A recent research effort from Auburn Engineering highlights how artificial intelligence and satellite data could help engineers detect ground movement before it becomes visible, shifting infrastructure monitoring toward a more proactive approach. 👉 Read the full article

Led by civil and environmental engineering assistant professor Ali Khosravi, the project, in collaboration with the Minnesota Department of Transportation, focuses on identifying early signs of subsurface movement that can lead to road damage, landslides, or sinkholes.

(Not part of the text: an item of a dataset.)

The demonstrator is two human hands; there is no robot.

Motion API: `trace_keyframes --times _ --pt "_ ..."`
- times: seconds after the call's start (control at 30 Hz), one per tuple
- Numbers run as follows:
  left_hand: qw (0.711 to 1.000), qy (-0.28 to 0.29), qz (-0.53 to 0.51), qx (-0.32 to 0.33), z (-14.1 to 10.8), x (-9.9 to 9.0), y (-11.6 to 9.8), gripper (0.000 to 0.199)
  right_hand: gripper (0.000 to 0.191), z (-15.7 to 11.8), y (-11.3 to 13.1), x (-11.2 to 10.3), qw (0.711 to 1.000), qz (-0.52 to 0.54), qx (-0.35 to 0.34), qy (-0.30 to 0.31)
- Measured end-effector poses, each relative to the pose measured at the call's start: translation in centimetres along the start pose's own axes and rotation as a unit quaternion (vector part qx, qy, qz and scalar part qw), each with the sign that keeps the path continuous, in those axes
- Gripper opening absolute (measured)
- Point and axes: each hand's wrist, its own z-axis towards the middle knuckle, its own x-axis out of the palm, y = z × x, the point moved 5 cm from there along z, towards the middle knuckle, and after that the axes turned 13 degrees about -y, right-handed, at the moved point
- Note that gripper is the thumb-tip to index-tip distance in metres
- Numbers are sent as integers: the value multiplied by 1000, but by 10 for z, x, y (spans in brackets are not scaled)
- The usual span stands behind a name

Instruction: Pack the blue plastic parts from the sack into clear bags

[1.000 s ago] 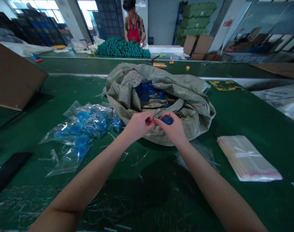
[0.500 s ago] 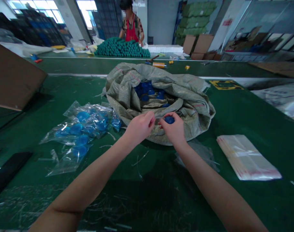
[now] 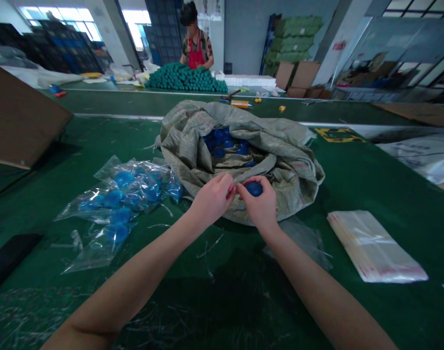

Auburn Engineering is one of the highest-ranked engineering programs in Alabama and consistently ranks among the top institutions in the country. The college produces more than one-third of Alabama’s engineering graduates, and its alumni include four astronauts and Tim Cook, CEO of Apple Inc. This work reflects a broader focus on applied, real-world engineering challenges.
Today, most infrastructure monitoring begins after problems appear, such as cracks in pavement, settlement, or lane closures. That approach often misses early warning signs and does not scale effectively across large systems.
This research explores a different model.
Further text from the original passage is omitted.